Dios se ha complacido en enseñarme una verdad cuyos beneficios todavía estoy recibiendo, después de más de cuarenta años. Es la siguiente: llegué a ver más claramente que nunca que el asunto primario y de mayor importancia que debo atender diariamente es el tener mi alma gozosa y confiada en el Señor. Lo primero que debo considerar no es cuánto debo servir al Señor, sino cómo proporcionarle felicidad a mi alma y de qué manera mi hombre interior puede ser refrigerado. Es cierto que debo tratar de presentar la verdad a los inconversos, beneficiar a los creyentes, animar a los abatidos; en otras palabras, conducirme como debiera hacerlo un hijo de Dios en este mundo; sin embargo, si no estoy gozoso en el Señor ni alimento y robustezco mi hombre interior día tras día, no podré atender a todos esos menesteres con el debido espíritu.

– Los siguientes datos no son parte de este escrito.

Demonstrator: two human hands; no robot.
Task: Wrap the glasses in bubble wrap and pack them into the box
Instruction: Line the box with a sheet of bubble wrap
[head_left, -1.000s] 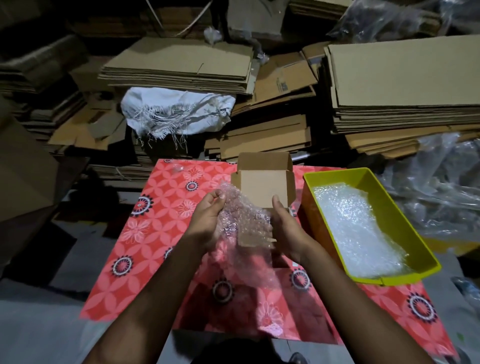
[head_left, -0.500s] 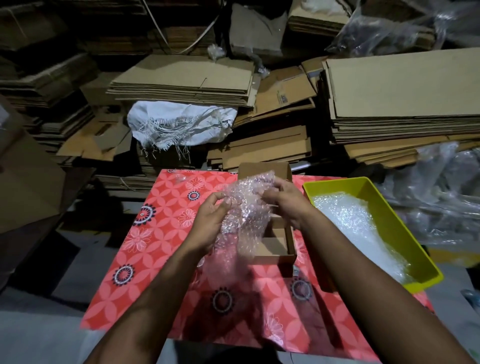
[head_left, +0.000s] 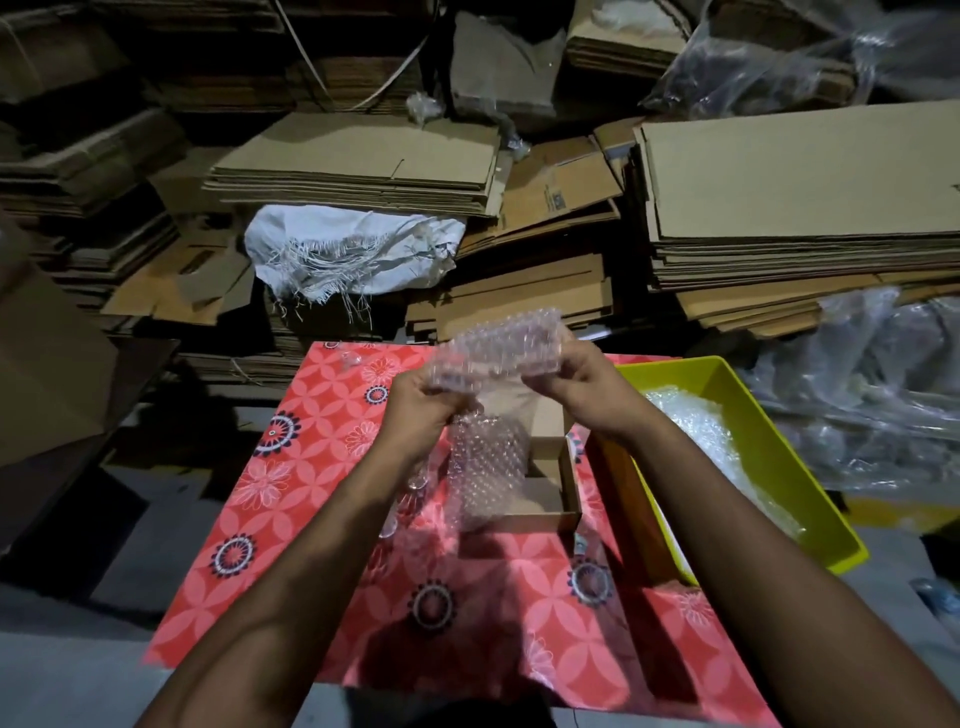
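Bubble wrap (head_left: 500, 349) is stretched between my left hand (head_left: 422, 404) and right hand (head_left: 575, 383), fingers of each pinching an end to keep it taut; its tail hangs below my fingers into the box (head_left: 549, 486); glasses I cannot see.

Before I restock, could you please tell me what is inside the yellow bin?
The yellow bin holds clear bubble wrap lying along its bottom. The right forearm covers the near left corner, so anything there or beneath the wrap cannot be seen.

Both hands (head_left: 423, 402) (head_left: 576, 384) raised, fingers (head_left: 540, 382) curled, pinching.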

Anteriormente, a lo menos durante los diez años que precedieron a la comprensión de esa verdad a la cual me refiero, tenía por costumbre, después de haberme vestido por la mañana, entregarme a la oración. Ahora me doy cuenta

de que lo primero que hubiera tenido que hacer era estudiar la Palabra de Dios y meditar en ella, para que de ese modo mi corazón pudiera ser confortado, animado, amonestado, instruido; y así, mediante la Biblia y la meditación en

ella, mi alma podría experimentar la comunión con el Señor.

Meditación

Cambié, pues, de método. A poco de levantarme meditaba cada día en algunos versículos del Nuevo Testamento. Lo primero que hacía, después de pedir en pocas palabras la bendición del Señor sobre su preciosa Palabra, era reflexionar acerca de las verdades contenidas en el Libro de Dios, escudriñando detenidamente cada versículo para extraer una bendición de él; no hacía esto para utilizarlo en el ministerio público ni para las distintas predicaciones, sino con el propósito de obtener alimento para mi propia alma.

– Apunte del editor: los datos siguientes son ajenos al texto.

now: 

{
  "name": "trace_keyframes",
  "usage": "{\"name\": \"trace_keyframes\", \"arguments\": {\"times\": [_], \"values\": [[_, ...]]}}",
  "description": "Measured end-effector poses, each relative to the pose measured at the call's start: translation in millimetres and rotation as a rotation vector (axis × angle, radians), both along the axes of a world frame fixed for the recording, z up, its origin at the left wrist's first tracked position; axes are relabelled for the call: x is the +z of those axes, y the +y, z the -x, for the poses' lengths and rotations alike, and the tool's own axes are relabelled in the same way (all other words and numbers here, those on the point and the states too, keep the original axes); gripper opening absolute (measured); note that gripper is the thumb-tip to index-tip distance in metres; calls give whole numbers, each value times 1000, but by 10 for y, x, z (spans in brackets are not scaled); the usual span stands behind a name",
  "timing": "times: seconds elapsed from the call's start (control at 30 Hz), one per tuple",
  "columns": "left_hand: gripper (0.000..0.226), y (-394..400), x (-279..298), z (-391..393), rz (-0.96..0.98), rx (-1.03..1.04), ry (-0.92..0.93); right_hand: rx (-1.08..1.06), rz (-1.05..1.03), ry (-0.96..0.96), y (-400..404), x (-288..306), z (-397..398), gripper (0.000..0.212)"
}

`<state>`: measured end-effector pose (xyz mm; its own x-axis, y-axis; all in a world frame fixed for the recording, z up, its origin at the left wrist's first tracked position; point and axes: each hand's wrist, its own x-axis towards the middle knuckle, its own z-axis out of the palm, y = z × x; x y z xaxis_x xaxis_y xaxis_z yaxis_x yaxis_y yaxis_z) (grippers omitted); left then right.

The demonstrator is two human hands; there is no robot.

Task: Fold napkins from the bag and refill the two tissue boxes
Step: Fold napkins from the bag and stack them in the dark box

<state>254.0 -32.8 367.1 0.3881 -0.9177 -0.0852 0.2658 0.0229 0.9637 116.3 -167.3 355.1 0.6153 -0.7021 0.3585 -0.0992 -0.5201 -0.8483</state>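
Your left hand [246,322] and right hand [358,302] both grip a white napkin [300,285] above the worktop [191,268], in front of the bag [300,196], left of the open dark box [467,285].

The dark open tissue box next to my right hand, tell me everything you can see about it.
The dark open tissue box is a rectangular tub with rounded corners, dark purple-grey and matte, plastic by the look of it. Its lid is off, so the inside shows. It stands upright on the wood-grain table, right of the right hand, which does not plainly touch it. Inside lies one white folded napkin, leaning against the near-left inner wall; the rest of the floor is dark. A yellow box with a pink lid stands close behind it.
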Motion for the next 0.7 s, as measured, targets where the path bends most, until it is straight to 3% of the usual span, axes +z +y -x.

Casi invariablemente el resultado fue el siguiente:

después de muy pocos minutos mi alma había sido inducida a la confesión, o al agradecimiento, o a la intercesión y a las peticiones especiales; de modo que, aunque no me consagraba a la oración sino a la meditación, a los pocos momentos me hallaba orando. Después de haber estado por un rato dedicado a la confesión, o a la intercesión, o a las súplicas, o a la acción de gracias, continuaba leyendo las siguientes palabras o versículos, repasándolos todos, mientras proseguía orando por mí mismo o por otros, según los dictados de su Espíritu y de su Palabra, pero conservando siempre en mi mente la idea de que el objeto de mi meditación era alimentar mi propia alma.

Cada cosa a su tiempo

La diferencia, entonces, entre mi antigua práctica y la actual, es la siguiente: antes, cuando me levantaba, comenzaba a orar tan pronto como era posible, y generalmente empleaba todo o casi todo el tiempo en la oración, hasta la hora del desayuno.

Casi invariablemente iniciaba las actividades del día con la oración, excepto cuando sentía que mi alma estaba más yerta que de costumbre; en esas oportunidades, antes de entregarme a la oración, leía la Palabra de Dios como alimento o refrigerio, o para una renovación y purificación de mi hombre interior. Pero, ¿cuál era el resultado? A menudo permanecía arrodillado un cuarto de hora, o media hora, o hasta una hora, antes de abrigar la certeza de que mi alma era animada, consolada, refrigerada, etc.; y a veces obtenía esas bendiciones después que mis pensamientos habían divagado en temas ajenos a los de la oración durante largo rato; sólo entonces comenzaba realmente a orar.

Ahora raras veces experimento ese desasosiego. Para que mi corazón llegue a disfrutar de un compañerismo experimental con Dios, me dirijo a él como a mi Padre y a mi Amigo (consciente, naturalmente de lo indigno y pecaminoso que soy), y le hablo de las cosas maravillosas que me presenta en su preciosa Palabra y que se aplican a mi vida. A menudo me asombra el hecho de que no haya comprendido antes este punto tan sencillo y tan importante.